[Task statement]
Below are the records; repeat exactly their lines between the line holding "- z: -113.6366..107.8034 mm" and the line holding "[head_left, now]", inclusive, skipping the pictures.

[Dataset records]
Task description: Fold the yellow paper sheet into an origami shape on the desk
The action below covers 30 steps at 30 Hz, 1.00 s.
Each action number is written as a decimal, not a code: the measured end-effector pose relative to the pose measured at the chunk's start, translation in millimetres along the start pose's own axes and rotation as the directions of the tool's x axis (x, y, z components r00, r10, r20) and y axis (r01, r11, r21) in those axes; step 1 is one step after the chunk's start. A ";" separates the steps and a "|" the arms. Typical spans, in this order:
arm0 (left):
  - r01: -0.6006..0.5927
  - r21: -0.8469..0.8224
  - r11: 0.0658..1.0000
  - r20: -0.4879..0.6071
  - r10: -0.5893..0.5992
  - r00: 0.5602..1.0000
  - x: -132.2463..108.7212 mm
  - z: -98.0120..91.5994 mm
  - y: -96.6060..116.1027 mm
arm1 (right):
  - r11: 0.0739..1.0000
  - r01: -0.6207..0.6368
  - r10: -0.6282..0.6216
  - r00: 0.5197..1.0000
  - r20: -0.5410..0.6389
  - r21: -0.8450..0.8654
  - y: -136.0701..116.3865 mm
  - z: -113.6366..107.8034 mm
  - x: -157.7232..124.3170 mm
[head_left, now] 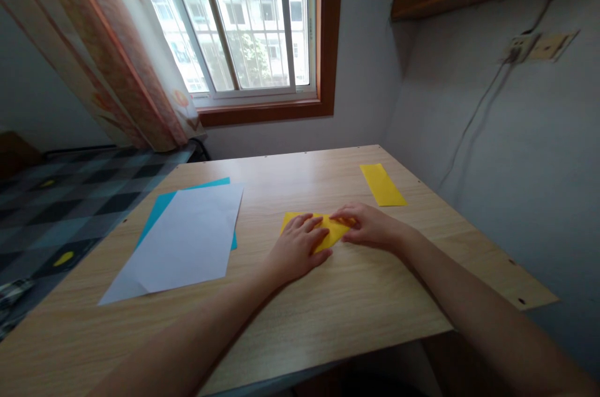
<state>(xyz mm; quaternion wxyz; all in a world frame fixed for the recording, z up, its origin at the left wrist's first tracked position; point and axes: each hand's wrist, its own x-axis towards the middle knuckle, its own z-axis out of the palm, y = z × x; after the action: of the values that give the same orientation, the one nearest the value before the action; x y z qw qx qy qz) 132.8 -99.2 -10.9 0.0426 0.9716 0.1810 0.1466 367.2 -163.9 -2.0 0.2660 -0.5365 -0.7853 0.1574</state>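
A piece of yellow paper (336,231) lies on the wooden table, partly covered by both hands. My left hand (300,247) rests on its left part, fingers spread and pressing it down. At the paper's right end, my right hand (368,225) pinches the edge between thumb and fingers. The paper appears folded, with a slanted edge toward me; its exact shape is hidden under the fingers. Beyond my right hand lies a yellow paper strip (383,185), flat and touched by neither hand.
To the left, a white paper sheet (187,241) overlaps a blue sheet (162,209). The pale wooden table (290,328) has its near edge close to me. A wall with a socket (522,47) and hanging cable stands at right; a checkered bed (60,197) is at left.
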 end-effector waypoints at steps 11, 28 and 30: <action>-0.096 0.022 0.995 0.046 0.095 0.994 2.9 -11.6 -7.4 | 0.958 0.052 -0.056 0.998 -0.008 -0.281 -8.4 -3.2 -0.4; -0.037 0.043 0.998 -0.033 0.038 0.999 5.5 -11.6 -17.7 | 0.779 0.253 -0.317 0.948 -0.012 -0.574 -15.5 9.0 7.4; 0.001 0.034 0.999 -0.096 0.002 0.995 4.7 -13.1 -16.5 | 0.836 0.235 -0.350 0.924 -0.152 -0.496 -14.1 6.0 7.4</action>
<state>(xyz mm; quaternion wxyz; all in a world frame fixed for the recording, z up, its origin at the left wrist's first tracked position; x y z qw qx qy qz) 127.4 -81.8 0.6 0.0173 0.9640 0.1852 0.1899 350.8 -162.1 2.5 0.2409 -0.4722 -0.8355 -0.1446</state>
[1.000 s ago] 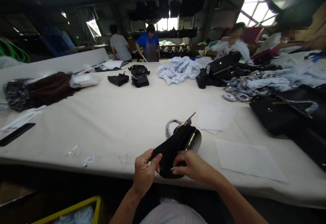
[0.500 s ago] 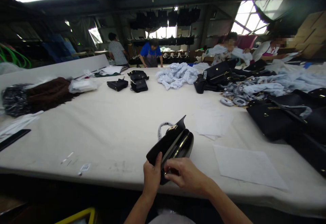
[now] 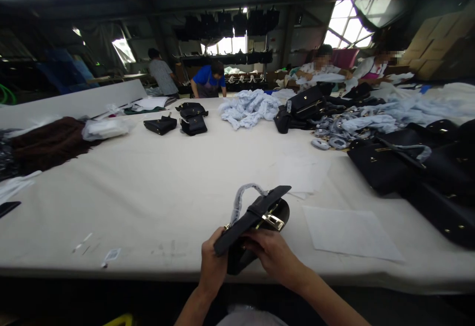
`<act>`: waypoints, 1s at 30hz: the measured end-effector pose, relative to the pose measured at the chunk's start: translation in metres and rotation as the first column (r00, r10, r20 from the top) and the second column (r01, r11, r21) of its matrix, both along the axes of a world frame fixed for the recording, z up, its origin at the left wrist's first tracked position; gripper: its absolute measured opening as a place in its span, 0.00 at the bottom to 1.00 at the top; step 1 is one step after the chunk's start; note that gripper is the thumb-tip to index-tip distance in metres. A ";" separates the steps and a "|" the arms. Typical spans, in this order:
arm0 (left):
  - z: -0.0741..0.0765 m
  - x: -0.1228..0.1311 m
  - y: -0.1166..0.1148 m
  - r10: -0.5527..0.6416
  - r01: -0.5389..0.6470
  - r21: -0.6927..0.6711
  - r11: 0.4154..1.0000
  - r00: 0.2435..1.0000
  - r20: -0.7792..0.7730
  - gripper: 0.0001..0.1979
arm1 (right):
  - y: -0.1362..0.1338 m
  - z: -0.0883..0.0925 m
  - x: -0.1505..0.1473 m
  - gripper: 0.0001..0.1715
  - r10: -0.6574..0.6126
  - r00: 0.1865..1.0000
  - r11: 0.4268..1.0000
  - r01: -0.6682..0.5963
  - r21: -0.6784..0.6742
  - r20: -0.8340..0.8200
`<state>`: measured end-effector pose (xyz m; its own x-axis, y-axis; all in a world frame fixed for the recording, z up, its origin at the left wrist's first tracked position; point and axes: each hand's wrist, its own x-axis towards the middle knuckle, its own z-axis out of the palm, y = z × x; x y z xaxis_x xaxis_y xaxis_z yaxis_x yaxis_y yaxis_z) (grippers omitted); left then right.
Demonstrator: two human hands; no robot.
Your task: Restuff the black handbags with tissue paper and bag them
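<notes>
A black handbag (image 3: 240, 230) is tilted over the near edge of the table, its flap lowered partway over the opening. Gold hardware shows at the clasp (image 3: 273, 221), and clear wrapping covers the arched handle (image 3: 241, 198). My left hand (image 3: 214, 262) is closed around the bag's left end, thumb near the flap. Reaching in beneath the flap, my right hand (image 3: 277, 255) grips the bag's front side; its fingertips are hidden there. Part of the gold zipper shows at the right end of the opening.
White paper sheets (image 3: 351, 232) lie on the pale table (image 3: 148, 192) at right. Black bags (image 3: 382, 165) and wrapped straps (image 3: 337, 143) are piled farther right. Small black bags (image 3: 193, 124) and crumpled pale wrapping (image 3: 250, 108) sit farther back. Several people work beyond the table.
The bag's flap has come down over the opening, covering most of the zipper. My right hand's fingers are now under the flap. The view has shifted slightly to the right.
</notes>
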<state>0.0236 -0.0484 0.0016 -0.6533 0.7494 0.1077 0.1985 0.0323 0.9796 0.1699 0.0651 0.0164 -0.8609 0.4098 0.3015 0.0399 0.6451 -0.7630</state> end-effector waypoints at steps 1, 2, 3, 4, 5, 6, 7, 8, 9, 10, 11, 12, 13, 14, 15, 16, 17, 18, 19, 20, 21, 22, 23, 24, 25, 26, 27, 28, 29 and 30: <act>0.001 0.000 -0.002 -0.023 0.023 -0.008 1.000 1.000 -0.009 0.15 | 0.009 -0.003 0.006 0.17 -0.049 0.999 0.993 0.050 0.104 -0.013; 0.001 -0.001 -0.005 -0.035 0.035 -0.014 0.999 0.999 -0.015 0.15 | 0.020 -0.005 0.012 0.17 -0.122 0.992 0.972 0.124 0.202 -0.020; 0.001 -0.001 -0.007 -0.041 0.041 -0.018 0.999 0.999 -0.015 0.16 | 0.033 -0.007 0.020 0.17 -0.221 0.975 0.935 0.217 0.281 -0.020; 0.001 -0.002 -0.009 -0.047 0.047 -0.023 0.999 0.999 -0.005 0.16 | 0.046 -0.008 0.027 0.16 -0.332 0.943 0.887 0.315 0.337 -0.008; 0.001 -0.003 -0.010 -0.051 0.051 -0.030 0.998 0.999 0.015 0.16 | 0.059 -0.008 0.034 0.16 -0.430 0.902 0.840 0.393 0.375 0.017; 0.001 -0.003 -0.010 -0.053 0.054 -0.040 0.998 0.998 0.045 0.17 | 0.071 -0.007 0.040 0.15 -0.507 0.861 0.798 0.448 0.403 0.045; 0.001 -0.004 -0.009 -0.055 0.060 -0.055 0.997 0.995 0.084 0.17 | 0.080 -0.004 0.044 0.15 -0.554 0.830 0.767 0.479 0.427 0.063; 0.000 -0.004 -0.008 -0.053 0.063 -0.074 0.995 0.990 0.131 0.18 | 0.085 -0.002 0.046 0.15 -0.574 0.817 0.746 0.489 0.451 0.063; -0.001 -0.005 -0.005 -0.036 0.053 -0.093 0.994 0.982 0.183 0.18 | 0.086 0.001 0.046 0.15 -0.573 0.818 0.732 0.486 0.477 0.045; -0.001 -0.006 -0.002 -0.009 0.035 -0.109 0.993 0.972 0.235 0.19 | 0.084 0.004 0.045 0.14 -0.559 0.829 0.718 0.481 0.504 0.006; -0.002 -0.008 0.001 0.024 0.009 -0.116 0.993 0.959 0.282 0.19 | 0.079 0.006 0.042 0.14 -0.532 0.846 0.707 0.472 0.527 -0.044; -0.003 -0.010 0.003 0.055 -0.019 -0.116 0.993 0.946 0.319 0.19 | 0.072 0.007 0.039 0.14 -0.485 0.870 0.708 0.452 0.542 -0.093; -0.003 -0.012 0.005 0.080 -0.047 -0.105 0.993 0.936 0.343 0.20 | 0.064 0.007 0.036 0.15 -0.415 0.901 0.727 0.411 0.550 -0.126; -0.004 -0.015 0.006 0.093 -0.065 -0.090 0.994 0.931 0.353 0.21 | 0.057 0.006 0.034 0.16 -0.333 0.933 0.756 0.353 0.552 -0.140; -0.005 -0.017 0.006 0.091 -0.065 -0.084 0.994 0.931 0.353 0.21 | 0.050 0.004 0.031 0.18 -0.252 0.958 0.786 0.287 0.547 -0.140; -0.005 -0.019 0.006 0.079 -0.050 -0.093 0.994 0.937 0.341 0.20 | 0.045 0.001 0.030 0.20 -0.187 0.974 0.812 0.228 0.538 -0.130; -0.006 -0.020 0.005 0.055 -0.021 -0.111 0.994 0.946 0.318 0.18 | 0.041 -0.002 0.028 0.21 -0.145 0.983 0.829 0.184 0.528 -0.115; -0.006 -0.021 0.003 0.019 0.020 -0.133 0.991 0.957 0.289 0.17 | 0.038 -0.005 0.027 0.22 -0.126 0.987 0.839 0.158 0.521 -0.098; -0.005 -0.022 0.002 -0.024 0.065 -0.152 0.986 0.966 0.258 0.17 | 0.037 -0.008 0.026 0.22 -0.129 0.988 0.844 0.154 0.514 -0.084; -0.004 -0.022 0.000 -0.071 0.110 -0.165 0.980 0.971 0.230 0.19 | 0.036 -0.010 0.025 0.22 -0.147 0.986 0.845 0.164 0.509 -0.074; -0.002 -0.022 0.000 -0.114 0.151 -0.170 0.974 0.972 0.208 0.21 | 0.035 -0.012 0.025 0.21 -0.174 0.983 0.842 0.182 0.508 -0.062; -0.001 -0.021 -0.001 -0.146 0.179 -0.171 0.969 0.971 0.191 0.21 | 0.035 -0.012 0.024 0.21 -0.209 0.977 0.836 0.203 0.510 -0.047; 0.001 -0.021 -0.001 -0.163 0.195 -0.176 0.965 0.970 0.182 0.21 | 0.035 -0.012 0.023 0.20 -0.248 0.968 0.827 0.224 0.516 -0.023; 0.002 -0.021 0.000 -0.167 0.198 -0.184 0.963 0.970 0.175 0.21 | 0.035 -0.011 0.022 0.19 -0.288 0.958 0.818 0.240 0.523 0.010; 0.003 -0.021 0.000 -0.167 0.198 -0.192 0.961 0.971 0.169 0.20 | 0.035 -0.009 0.021 0.17 -0.320 0.946 0.812 0.247 0.528 0.050; 0.003 -0.022 0.000 -0.163 0.195 -0.199 0.960 0.973 0.164 0.21 | 0.035 -0.007 0.021 0.15 -0.347 0.934 0.811 0.251 0.529 0.089; 0.003 -0.022 0.001 -0.160 0.191 -0.201 0.961 0.974 0.159 0.21 | 0.034 -0.005 0.020 0.14 -0.371 0.921 0.810 0.259 0.526 0.117; 0.002 -0.022 0.000 -0.161 0.191 -0.199 0.961 0.975 0.156 0.22 | 0.033 -0.004 0.019 0.13 -0.391 0.911 0.807 0.272 0.525 0.130; 0.002 -0.022 0.000 -0.165 0.194 -0.196 0.961 0.974 0.155 0.22 | 0.032 -0.003 0.018 0.14 -0.410 0.903 0.800 0.290 0.526 0.126; 0.001 -0.022 -0.001 -0.174 0.202 -0.193 0.960 0.973 0.153 0.23 | 0.032 -0.003 0.018 0.15 -0.426 0.898 0.790 0.310 0.529 0.110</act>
<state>0.0019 -0.0491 0.0029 -0.4965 0.8566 -0.1403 0.0882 0.2105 0.9736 0.1876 0.0969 0.0133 -0.7402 0.5578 0.3756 0.4743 0.8290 -0.2963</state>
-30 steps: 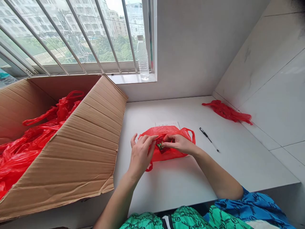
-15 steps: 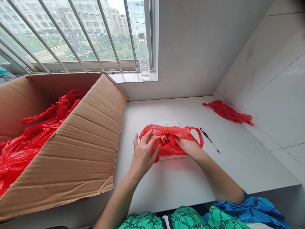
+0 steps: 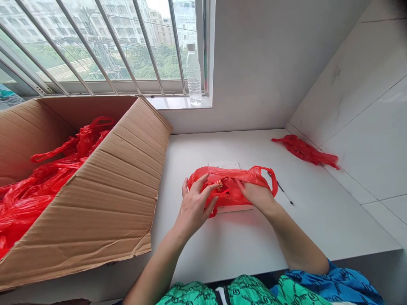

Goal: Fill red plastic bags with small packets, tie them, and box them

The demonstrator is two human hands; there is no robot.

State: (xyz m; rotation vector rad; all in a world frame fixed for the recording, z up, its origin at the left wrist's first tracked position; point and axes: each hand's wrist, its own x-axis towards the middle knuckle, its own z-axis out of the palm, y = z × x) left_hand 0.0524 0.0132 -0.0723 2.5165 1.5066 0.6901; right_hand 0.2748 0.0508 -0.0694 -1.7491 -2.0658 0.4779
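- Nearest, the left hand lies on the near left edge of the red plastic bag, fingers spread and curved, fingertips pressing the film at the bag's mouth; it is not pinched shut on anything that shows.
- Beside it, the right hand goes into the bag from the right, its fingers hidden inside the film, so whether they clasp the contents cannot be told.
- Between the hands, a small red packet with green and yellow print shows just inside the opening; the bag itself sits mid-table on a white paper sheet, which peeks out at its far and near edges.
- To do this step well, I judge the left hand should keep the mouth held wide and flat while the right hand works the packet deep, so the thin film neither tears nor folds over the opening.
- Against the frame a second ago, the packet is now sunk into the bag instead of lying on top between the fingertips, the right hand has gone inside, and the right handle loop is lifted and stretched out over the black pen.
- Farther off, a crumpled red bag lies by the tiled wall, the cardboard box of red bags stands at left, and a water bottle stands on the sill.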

[Task output]
  - z: -113.6366..107.8034 mm
  - x: -157.7232..124.3170 mm
[head_left, now] 

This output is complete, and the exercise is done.